We would hope to recognise the shapes and even life strategies of a plant or tree on another world, but would we recognise its colour? Would an alien biosphere be as green as the vast majority of healthy vegetated areas on Earth? If alien plants were found on a world orbiting a Sun-like star and use chlorophyll as a pigment, then quite possibly yes. However, even the Earth hosts a variety of organisms other than green plants that photosynthesise other than green plants. On land, plants may also display foliage that is red, yellow, orange, cream, purple or demonstrate a variety of other effects, while underwater algae and photosynthetic bacteria are also found in a wide palette of shades. The dominant colouration of extraterrestrial foliage will depend on how alien photosynthesis evolves in response to the spectrum of light received from its parent star, combined with the filtering effects of the planet’s or moon’s atmosphere (which may be very different to our own) and, for aquatic creatures, of liquid water (or the liquid they are residing in). In general, plants on Earth use the broad spectrum of visible light (red–orange–yellow–green–blue–indigo–violet) from the Sun, profiting most from the blue-green range. The Sun transmits predominantly red photons (particles of energy from light or other electromagnetic radiation), useful for their quantity, though lower in quality than blue photons, which supply more energy. Green photons in between are lacking both in such energy and numbers, so vegetation on Earth has evolved to screen much of these and thus reflect green.

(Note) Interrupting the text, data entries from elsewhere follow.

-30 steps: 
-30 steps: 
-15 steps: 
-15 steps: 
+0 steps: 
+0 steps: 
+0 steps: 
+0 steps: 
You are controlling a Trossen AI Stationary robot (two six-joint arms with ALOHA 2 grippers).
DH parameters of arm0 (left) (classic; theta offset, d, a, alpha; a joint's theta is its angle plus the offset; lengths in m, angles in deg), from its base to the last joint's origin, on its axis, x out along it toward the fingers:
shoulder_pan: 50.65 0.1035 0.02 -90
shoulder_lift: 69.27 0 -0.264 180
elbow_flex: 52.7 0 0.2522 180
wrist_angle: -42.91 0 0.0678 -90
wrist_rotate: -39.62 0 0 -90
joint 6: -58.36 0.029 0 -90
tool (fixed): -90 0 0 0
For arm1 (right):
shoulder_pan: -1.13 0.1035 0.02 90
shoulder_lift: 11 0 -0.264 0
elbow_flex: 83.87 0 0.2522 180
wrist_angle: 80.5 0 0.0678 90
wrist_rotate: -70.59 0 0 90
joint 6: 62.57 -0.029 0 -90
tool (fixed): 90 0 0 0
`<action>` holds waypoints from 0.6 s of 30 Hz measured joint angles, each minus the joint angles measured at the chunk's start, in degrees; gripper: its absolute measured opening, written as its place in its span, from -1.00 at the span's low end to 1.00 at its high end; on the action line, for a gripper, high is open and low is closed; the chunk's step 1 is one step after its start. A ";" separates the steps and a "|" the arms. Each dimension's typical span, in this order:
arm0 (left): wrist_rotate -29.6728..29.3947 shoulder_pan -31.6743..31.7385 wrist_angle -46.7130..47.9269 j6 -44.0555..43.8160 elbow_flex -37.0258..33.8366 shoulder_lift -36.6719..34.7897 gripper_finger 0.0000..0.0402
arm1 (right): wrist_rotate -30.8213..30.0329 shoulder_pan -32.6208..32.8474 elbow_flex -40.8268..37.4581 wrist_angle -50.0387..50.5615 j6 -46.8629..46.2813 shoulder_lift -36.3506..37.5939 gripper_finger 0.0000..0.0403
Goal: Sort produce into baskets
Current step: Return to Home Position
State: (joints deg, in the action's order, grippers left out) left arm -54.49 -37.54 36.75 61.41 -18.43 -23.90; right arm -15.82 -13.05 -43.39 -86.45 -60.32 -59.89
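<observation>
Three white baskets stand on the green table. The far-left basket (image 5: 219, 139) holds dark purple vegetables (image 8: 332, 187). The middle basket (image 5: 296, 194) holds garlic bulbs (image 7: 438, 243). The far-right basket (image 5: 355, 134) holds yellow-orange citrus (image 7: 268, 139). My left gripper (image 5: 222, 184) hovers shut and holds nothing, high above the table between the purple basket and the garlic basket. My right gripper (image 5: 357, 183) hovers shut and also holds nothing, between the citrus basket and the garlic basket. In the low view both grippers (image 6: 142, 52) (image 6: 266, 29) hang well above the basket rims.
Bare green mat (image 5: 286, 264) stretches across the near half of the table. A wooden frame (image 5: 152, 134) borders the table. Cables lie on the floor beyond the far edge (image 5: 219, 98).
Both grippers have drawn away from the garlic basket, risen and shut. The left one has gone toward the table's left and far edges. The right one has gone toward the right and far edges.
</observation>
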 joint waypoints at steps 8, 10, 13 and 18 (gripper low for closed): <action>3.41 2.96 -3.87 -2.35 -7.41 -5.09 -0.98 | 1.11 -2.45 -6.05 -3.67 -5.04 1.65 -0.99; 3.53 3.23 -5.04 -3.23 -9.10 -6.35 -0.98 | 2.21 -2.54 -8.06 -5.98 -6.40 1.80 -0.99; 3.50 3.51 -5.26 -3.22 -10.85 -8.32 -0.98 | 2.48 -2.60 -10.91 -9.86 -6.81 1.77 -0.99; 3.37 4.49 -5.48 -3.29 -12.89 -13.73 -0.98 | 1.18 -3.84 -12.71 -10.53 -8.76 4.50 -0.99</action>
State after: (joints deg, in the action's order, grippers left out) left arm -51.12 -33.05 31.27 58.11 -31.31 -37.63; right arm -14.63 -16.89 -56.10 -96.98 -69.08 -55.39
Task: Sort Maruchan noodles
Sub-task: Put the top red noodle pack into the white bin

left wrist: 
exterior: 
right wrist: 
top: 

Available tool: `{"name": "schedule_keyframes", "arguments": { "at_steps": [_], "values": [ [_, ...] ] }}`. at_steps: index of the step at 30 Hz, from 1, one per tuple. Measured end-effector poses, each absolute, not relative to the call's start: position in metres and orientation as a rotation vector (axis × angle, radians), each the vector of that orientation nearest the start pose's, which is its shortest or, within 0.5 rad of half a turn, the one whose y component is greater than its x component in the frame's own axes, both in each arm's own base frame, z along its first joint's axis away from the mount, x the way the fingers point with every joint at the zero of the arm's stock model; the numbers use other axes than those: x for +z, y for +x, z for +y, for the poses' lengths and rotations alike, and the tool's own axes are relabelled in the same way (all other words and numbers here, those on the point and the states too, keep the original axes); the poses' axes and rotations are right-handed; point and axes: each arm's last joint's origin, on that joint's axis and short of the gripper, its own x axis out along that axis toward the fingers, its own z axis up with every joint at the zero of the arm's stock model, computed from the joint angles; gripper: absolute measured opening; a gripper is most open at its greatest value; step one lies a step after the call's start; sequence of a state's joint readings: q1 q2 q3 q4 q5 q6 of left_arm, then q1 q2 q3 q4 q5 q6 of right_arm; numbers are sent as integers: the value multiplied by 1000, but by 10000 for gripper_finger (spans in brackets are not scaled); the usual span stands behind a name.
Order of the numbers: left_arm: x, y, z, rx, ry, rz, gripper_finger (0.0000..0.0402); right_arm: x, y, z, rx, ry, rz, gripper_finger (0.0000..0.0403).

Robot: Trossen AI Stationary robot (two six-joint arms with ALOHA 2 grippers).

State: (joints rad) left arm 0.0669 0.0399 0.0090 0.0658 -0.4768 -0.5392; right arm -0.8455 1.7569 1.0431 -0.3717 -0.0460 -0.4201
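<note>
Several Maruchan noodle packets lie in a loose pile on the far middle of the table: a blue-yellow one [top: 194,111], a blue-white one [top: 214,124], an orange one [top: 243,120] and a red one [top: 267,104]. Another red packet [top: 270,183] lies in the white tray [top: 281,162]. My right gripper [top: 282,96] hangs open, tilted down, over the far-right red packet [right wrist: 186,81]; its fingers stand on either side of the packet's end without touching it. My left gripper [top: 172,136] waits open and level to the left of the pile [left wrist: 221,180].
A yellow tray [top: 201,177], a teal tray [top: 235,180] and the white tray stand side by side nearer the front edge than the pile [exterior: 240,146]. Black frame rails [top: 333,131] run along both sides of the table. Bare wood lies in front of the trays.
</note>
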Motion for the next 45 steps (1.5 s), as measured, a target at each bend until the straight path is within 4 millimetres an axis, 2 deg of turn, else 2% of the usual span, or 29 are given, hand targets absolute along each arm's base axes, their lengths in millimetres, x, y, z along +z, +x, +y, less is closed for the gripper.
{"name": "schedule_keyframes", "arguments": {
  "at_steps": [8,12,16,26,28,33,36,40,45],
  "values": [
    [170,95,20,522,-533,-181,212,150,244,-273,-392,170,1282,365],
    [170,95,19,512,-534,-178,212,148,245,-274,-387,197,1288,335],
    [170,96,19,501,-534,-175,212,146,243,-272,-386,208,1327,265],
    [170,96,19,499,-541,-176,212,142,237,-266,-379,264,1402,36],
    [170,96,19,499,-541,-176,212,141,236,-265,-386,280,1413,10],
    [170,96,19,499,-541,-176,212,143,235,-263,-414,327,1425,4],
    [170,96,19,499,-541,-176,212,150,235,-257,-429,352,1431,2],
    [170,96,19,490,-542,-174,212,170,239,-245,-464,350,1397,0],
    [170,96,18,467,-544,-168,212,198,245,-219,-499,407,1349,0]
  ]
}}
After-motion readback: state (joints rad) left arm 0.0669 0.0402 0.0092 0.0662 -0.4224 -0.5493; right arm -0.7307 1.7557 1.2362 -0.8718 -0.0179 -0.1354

As always, the answer to the puzzle of what vegetation may be found on other worlds lies once more in the stars. Astronomers grade stars according to their colour, which is related to their temperature, size and longevity. It is clear that only certain types of star are long-lived enough to allow the evolution of complex life to occur. From hottest to coldest these are the F-, G-, K- and M-class stars (our sun falls into the G category). F stars are larger, burn more brightly and bluer, and exhaust their fuel over a couple of billion years. K and M stars are smaller, dimmer, more red in colour and survive longer. We know that light of any colour from deep violet through to near-infrared could power photosynthesis. For another Earth-type planet orbiting around a G-class star, we can comfortably predict green, yellow or orange plants. Around stars that are hotter and bluer than our Sun, the abundance of blue photons would be so overwhelming that plants might need to shield themselves against it, using a pigment similar to anthocyanin, so that they would reflect blue. Since, however, they would still try to absorb a percentage of the energetic blue light, they would actually appear green to yellow to red. The span of M-star temperatures would make possible a wide spectrum of colours in alien plant life. A planet around a cooler M star, such as a red dwarf, would receive about half of the energy that Earth gets from the Sun, with less visible light and a spectrum closer to the near-infrared range. With less energy available, plants might try to absorb as much as possible, and with little light left over to reflect, appear black.

Once we have observed and hopefully recognised life on another world, be it animal, plant, microbe or maybe even mineral, what do we do next? Why … we try and say hello, of course.